§ **EXERCISE BRIEF**:
Repeat the records below line by line, exactly, finishing on the line that contains "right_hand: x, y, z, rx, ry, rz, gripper".

::::

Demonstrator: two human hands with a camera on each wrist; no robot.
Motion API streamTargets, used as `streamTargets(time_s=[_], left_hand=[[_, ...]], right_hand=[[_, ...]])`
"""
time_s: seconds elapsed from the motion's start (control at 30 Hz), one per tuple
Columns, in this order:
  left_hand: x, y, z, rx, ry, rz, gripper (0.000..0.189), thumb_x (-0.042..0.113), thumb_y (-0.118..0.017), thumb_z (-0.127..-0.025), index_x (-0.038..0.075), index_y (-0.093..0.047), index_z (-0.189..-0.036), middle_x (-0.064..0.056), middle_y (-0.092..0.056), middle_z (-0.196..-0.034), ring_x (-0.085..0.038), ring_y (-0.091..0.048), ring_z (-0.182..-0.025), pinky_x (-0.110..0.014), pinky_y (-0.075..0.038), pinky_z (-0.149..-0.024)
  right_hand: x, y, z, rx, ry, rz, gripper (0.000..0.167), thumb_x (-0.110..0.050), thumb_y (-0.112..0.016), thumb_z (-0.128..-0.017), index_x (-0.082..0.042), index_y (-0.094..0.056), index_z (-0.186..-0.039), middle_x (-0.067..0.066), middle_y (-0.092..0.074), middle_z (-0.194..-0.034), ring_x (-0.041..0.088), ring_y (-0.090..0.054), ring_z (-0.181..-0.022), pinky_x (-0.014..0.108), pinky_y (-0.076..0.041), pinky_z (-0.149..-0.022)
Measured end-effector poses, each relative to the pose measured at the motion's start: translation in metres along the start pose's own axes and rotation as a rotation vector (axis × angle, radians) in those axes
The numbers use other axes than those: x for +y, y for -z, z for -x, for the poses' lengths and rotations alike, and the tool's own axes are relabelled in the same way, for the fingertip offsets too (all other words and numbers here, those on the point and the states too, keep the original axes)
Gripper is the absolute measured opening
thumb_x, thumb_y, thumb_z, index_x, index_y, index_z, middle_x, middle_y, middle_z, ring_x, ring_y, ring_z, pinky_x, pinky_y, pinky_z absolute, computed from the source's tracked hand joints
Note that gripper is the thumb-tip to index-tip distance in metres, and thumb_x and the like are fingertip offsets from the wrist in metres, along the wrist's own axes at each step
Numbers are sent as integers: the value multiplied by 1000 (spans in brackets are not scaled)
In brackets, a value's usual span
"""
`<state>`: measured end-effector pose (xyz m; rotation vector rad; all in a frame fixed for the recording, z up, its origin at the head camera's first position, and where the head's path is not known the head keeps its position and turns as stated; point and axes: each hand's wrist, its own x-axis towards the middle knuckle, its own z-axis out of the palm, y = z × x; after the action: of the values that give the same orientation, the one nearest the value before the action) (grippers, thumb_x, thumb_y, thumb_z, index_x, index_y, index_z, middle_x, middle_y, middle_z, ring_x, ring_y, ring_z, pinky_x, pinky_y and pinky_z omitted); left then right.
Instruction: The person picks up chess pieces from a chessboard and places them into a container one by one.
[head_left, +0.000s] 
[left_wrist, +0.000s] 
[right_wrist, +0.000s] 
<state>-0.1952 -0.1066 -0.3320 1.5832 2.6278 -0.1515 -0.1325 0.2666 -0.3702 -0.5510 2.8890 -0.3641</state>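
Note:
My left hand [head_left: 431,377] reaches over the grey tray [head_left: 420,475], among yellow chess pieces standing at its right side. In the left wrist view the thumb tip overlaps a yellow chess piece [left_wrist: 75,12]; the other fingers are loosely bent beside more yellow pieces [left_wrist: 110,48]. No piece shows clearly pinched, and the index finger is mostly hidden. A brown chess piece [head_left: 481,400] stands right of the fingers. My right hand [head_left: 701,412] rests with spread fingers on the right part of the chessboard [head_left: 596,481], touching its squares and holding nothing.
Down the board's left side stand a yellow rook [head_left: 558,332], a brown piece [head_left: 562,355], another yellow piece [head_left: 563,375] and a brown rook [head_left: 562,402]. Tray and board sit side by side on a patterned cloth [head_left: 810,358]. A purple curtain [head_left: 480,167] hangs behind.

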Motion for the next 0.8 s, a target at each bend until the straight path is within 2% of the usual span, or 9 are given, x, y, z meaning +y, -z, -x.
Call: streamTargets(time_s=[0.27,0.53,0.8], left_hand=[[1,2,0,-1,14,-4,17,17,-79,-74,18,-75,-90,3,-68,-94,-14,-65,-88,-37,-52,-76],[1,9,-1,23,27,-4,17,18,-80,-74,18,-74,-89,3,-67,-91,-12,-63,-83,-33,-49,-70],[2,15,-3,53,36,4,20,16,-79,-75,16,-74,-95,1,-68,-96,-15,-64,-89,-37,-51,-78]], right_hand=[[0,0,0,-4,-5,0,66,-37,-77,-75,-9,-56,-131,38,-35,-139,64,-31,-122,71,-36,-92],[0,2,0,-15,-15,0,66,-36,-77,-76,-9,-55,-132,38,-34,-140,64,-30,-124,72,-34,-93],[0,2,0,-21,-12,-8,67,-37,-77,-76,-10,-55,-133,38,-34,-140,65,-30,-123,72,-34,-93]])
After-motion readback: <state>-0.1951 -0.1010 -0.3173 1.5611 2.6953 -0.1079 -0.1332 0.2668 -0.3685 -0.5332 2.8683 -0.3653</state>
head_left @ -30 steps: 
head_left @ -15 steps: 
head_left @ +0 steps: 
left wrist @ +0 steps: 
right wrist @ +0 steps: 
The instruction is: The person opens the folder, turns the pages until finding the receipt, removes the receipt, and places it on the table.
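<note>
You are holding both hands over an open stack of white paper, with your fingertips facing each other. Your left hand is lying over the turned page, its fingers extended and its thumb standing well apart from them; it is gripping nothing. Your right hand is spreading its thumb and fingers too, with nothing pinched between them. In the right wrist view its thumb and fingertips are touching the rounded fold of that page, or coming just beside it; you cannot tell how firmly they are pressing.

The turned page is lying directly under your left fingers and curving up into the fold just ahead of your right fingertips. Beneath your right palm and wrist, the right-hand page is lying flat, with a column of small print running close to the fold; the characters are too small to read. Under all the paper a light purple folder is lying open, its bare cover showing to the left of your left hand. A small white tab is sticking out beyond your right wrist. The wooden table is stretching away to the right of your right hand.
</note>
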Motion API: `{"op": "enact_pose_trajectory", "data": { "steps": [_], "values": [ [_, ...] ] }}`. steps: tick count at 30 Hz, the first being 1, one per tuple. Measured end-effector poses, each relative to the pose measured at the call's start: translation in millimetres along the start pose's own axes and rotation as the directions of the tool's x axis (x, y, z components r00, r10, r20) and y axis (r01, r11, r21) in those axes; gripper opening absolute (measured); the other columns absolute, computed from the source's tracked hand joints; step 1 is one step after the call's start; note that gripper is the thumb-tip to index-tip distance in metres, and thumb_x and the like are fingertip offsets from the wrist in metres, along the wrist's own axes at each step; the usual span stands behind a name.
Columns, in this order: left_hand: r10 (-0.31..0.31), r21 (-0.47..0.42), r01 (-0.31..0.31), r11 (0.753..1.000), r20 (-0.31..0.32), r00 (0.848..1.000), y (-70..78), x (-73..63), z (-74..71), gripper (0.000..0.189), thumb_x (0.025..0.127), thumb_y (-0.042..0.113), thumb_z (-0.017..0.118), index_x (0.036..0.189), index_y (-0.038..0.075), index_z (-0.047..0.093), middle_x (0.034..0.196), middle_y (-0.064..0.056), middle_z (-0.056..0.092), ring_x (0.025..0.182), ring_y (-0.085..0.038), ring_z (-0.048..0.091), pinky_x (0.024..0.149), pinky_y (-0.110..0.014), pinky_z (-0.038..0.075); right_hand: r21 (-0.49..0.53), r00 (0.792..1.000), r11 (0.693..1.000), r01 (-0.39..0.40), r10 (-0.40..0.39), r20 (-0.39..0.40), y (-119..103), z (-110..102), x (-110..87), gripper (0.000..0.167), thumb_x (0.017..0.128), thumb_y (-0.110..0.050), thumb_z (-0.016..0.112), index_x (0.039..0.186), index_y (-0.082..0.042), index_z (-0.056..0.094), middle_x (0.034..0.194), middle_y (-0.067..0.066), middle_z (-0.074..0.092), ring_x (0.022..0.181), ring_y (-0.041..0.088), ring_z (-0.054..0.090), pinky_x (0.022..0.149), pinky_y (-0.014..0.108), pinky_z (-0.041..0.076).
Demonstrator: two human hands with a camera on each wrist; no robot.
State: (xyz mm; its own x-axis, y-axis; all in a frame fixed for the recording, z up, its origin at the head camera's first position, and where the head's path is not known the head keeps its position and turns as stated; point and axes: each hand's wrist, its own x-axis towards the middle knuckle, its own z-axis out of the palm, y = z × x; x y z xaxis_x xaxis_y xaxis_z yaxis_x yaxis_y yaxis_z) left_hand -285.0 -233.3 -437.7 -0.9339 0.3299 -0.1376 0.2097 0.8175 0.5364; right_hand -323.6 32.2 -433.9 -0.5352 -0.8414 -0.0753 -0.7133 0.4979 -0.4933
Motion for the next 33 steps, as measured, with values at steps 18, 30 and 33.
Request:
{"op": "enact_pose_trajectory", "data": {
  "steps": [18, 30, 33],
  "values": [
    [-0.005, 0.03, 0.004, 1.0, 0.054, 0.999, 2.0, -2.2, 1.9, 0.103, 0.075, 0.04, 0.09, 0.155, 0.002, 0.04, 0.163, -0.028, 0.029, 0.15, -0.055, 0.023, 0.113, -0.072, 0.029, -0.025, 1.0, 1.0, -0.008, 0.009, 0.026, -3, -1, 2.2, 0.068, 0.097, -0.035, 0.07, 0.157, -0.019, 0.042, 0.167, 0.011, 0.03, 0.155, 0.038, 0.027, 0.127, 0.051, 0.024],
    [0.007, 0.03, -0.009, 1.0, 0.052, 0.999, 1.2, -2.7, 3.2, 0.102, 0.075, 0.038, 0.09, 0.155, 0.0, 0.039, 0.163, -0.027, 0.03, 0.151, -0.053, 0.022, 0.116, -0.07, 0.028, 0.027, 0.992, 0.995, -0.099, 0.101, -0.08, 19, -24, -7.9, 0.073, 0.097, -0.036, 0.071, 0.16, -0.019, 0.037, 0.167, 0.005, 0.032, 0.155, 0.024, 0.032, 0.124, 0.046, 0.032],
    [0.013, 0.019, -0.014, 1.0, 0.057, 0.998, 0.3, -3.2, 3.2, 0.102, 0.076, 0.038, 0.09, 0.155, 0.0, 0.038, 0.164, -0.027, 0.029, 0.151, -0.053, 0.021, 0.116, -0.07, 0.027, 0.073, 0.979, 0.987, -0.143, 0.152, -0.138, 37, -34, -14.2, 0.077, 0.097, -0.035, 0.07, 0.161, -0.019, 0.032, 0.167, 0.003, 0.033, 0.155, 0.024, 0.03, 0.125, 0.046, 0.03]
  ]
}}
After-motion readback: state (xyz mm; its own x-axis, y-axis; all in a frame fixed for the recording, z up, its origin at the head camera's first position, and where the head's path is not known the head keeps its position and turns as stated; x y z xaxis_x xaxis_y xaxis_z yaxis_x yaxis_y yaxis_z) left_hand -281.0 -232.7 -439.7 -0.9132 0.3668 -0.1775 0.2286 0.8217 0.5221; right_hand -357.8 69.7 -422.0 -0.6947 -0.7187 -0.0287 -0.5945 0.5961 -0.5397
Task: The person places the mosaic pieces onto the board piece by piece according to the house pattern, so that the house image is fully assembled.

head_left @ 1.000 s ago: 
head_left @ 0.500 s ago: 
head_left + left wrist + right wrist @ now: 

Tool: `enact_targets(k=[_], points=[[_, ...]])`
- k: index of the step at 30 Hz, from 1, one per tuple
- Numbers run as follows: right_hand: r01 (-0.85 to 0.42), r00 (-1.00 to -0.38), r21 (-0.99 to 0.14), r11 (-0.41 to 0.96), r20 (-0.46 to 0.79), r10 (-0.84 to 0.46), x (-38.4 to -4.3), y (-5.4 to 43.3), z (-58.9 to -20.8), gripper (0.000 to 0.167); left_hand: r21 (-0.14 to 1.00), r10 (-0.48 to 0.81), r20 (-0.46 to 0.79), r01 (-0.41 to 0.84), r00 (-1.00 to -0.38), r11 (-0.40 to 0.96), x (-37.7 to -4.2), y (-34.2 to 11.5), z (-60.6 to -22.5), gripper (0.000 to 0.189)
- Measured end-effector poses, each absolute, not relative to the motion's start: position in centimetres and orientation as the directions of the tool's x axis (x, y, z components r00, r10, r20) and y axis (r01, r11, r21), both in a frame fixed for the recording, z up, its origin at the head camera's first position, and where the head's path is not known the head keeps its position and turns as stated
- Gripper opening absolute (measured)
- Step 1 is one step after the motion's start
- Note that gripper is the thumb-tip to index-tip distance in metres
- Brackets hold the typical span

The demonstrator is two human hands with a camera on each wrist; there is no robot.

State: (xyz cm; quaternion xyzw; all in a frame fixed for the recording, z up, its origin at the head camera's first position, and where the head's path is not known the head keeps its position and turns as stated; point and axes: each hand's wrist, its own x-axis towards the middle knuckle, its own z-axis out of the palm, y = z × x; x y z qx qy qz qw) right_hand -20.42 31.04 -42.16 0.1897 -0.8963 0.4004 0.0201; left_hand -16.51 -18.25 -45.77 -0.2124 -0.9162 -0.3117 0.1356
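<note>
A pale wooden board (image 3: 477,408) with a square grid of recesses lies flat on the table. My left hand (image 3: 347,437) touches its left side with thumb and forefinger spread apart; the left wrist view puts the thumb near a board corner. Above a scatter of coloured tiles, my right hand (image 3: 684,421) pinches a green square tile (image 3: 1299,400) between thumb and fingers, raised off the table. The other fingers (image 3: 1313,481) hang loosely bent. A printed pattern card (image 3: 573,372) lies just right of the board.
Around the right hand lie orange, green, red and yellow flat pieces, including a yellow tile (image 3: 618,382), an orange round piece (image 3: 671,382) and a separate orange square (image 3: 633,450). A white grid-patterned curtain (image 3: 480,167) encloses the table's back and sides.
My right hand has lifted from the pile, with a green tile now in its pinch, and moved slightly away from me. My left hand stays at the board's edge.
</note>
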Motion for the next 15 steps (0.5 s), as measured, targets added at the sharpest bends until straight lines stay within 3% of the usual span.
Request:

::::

§ **REPLY TO THE TASK**:
Demonstrator: two human hands with a camera on each wrist; no robot.
Motion API streamTargets, used as `streamTargets(time_s=[_], left_hand=[[_, ...]], right_hand=[[_, ...]])`
"""
time_s: seconds elapsed from the motion's start (control at 30 Hz), one per tuple
Columns, in this order:
  left_hand: x, y, z, rx, ry, rz, gripper (0.000..0.189), thumb_x (-0.042..0.113), thumb_y (-0.118..0.017), thumb_z (-0.127..-0.025), index_x (-0.038..0.075), index_y (-0.093..0.047), index_z (-0.189..-0.036), middle_x (-0.064..0.056), middle_y (-0.092..0.056), middle_z (-0.196..-0.034), ring_x (-0.085..0.038), ring_y (-0.091..0.048), ring_z (-0.182..-0.025), pinky_x (-0.110..0.014), pinky_y (-0.075..0.038), pinky_z (-0.149..-0.024)
  right_hand: x, y, z, rx, ry, rz, gripper (0.000..0.167), thumb_x (-0.110..0.050), thumb_y (-0.112..0.016), thumb_z (-0.128..-0.017), index_x (-0.082..0.042), index_y (-0.094..0.056), index_z (-0.186..-0.039), middle_x (-0.067..0.066), middle_y (-0.092..0.074), middle_z (-0.194..-0.034), ring_x (-0.041..0.088), ring_y (-0.090..0.054), ring_z (-0.181..-0.022), pinky_x (-0.014..0.108), pinky_y (-0.076..0.041), pinky_z (-0.149..-0.022)

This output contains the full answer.